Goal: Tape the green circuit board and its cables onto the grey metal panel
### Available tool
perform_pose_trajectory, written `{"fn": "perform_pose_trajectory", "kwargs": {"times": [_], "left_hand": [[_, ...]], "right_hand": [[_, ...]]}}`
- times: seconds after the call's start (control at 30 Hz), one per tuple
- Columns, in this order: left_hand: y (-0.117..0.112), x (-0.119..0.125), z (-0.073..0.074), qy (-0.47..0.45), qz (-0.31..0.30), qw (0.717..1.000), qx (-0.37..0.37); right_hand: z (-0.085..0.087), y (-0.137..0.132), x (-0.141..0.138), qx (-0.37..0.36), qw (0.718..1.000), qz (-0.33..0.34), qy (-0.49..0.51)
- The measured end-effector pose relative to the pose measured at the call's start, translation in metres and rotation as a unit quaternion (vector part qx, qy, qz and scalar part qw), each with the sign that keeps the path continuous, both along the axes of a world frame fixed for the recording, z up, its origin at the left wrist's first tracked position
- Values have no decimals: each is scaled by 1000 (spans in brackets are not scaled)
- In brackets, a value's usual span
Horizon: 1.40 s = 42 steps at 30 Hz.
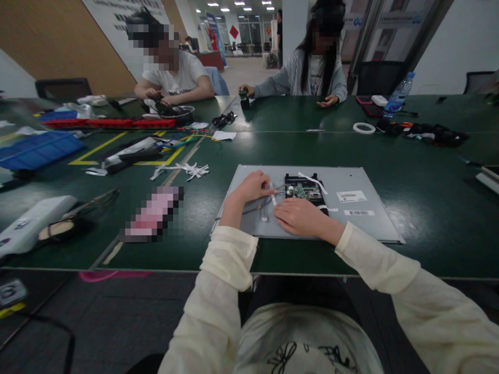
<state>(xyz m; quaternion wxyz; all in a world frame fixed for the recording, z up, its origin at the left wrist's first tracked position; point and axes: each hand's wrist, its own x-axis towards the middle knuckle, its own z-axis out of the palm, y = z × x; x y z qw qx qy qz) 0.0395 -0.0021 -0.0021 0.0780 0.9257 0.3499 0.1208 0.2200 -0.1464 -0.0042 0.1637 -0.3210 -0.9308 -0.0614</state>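
Note:
A flat grey metal panel [374,200], like the back of a screen, lies on the table before me. A green circuit board [306,192] sits in a black frame [323,181] on it, with white tape strips [313,180] across the frame. Grey cables [253,209] run from the board to the left. My left hand [253,187] has its fingers curled at the upper end of another white tape strip [273,197] that crosses the cables. My right hand [298,217] lies flat on the panel, fingertips by that strip's lower end. A small white connector [264,218] lies between the hands.
Loose white tape strips [193,170] and a blurred pink object [154,214] lie to the left. Farther left are a white device [37,221] and a blue basket [42,149]. A tape roll [364,128] and bottle [399,95] stand back right. Two people sit opposite.

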Motion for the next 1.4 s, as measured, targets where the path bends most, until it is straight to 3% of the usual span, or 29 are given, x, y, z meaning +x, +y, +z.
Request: {"fn": "perform_pose_trajectory", "kwargs": {"times": [0.37, 0.67, 0.97, 1.17, 1.4], "left_hand": [[5, 8, -12, -5, 65, 997, 42], [4, 16, -13, -5, 126, 990, 56], [-2, 22, -15, -1, 169, 982, 83], [1, 24, -17, 0, 194, 977, 86], [3, 23, -15, 1, 199, 977, 75]], "right_hand": [[-1, -2, -1, 2, 1000, -10, -2], [0, -3, 0, 5, 1000, -17, -5], [-5, -8, 2, 44, 999, -2, 5], [-5, -10, 1, 100, 994, 43, 31], [-4, -7, 3, 90, 993, 56, 56]]}}
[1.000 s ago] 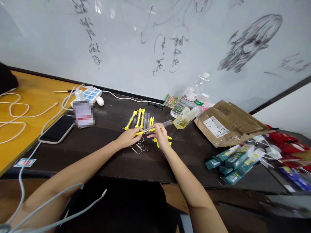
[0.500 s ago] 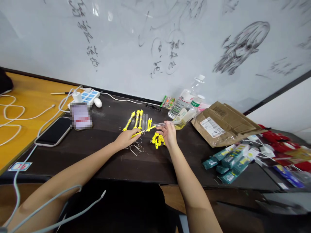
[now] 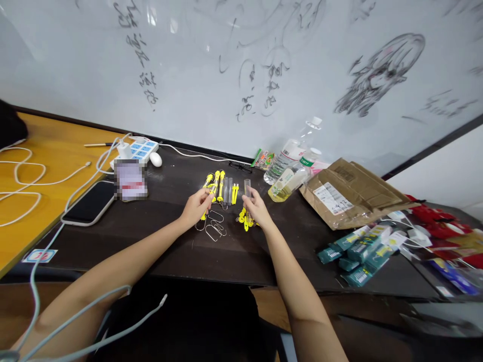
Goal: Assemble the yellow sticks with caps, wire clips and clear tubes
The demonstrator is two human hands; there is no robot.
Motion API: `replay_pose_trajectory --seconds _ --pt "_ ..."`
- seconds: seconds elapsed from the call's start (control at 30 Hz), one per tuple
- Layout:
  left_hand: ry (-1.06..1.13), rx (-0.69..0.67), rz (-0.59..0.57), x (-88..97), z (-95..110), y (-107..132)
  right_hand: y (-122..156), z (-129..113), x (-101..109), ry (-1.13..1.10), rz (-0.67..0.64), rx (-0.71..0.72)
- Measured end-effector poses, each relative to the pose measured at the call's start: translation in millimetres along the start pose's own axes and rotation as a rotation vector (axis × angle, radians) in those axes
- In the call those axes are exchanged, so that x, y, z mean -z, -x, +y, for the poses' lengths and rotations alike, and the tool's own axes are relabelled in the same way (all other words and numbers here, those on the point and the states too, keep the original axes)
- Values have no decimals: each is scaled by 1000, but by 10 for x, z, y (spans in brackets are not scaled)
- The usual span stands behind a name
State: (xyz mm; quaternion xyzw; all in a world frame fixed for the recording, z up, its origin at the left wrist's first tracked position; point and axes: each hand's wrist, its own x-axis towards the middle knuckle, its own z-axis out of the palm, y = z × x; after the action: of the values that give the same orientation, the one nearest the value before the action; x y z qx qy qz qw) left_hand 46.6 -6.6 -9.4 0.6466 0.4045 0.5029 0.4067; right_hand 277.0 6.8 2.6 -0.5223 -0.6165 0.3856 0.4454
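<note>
My left hand (image 3: 196, 206) is closed around a yellow stick-like tool (image 3: 210, 193) just above the dark table (image 3: 158, 241). My right hand (image 3: 254, 208) pinches a clear plastic tube (image 3: 247, 187) and holds it upright. The two pieces are apart. Behind my hands lies a row of more yellow tools and clear tubes (image 3: 223, 186). Small yellow caps (image 3: 243, 219) sit under my right hand. Bent metal wire clips (image 3: 215, 227) lie on the table between my wrists.
A phone (image 3: 90, 201), a blurred card (image 3: 130, 179) and a power strip (image 3: 136, 149) sit to the left with white cables (image 3: 22, 176). Water bottles (image 3: 292, 163), a cardboard package (image 3: 350, 193) and green packets (image 3: 358, 251) lie at right. A whiteboard stands behind.
The clear tube has come off the yellow tool. My right hand turned the tube upright while my left hand drew the tool back toward the row.
</note>
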Motion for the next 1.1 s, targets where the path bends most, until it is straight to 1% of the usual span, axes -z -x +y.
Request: replay_pose_trajectory --seconds 0.1,0.23,0.33,0.4,0.53,0.63,0.83,1.1 --pt "-21 -17 11 2 -7 2 -110 -33 21 186 -32 -10" --pt "-61 -39 3 5 -10 2 -369 -77 54 476 -44 -53" --pt "-86 -54 0 5 -9 -1 -558 -91 -12 695 -71 -103" --pt "-102 -57 4 6 -6 -2 -657 -91 -100 789 -94 -131" --pt "-121 -56 11 12 6 -1 -791 -92 -281 831 -105 -185" --pt "-124 -62 2 17 20 2 -849 -96 -351 828 -141 -199" --pt "-108 -71 -9 7 15 8 -866 -54 -354 984 -58 -214" --pt "-182 -70 -22 8 2 11 -850 -21 -422 1029 -57 -203"
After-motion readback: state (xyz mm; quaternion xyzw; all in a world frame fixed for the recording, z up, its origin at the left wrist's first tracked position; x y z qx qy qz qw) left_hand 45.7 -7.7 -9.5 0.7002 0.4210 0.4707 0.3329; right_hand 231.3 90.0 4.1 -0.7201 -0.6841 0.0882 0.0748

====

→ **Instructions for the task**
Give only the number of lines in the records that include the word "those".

→ **Answer to the problem**
2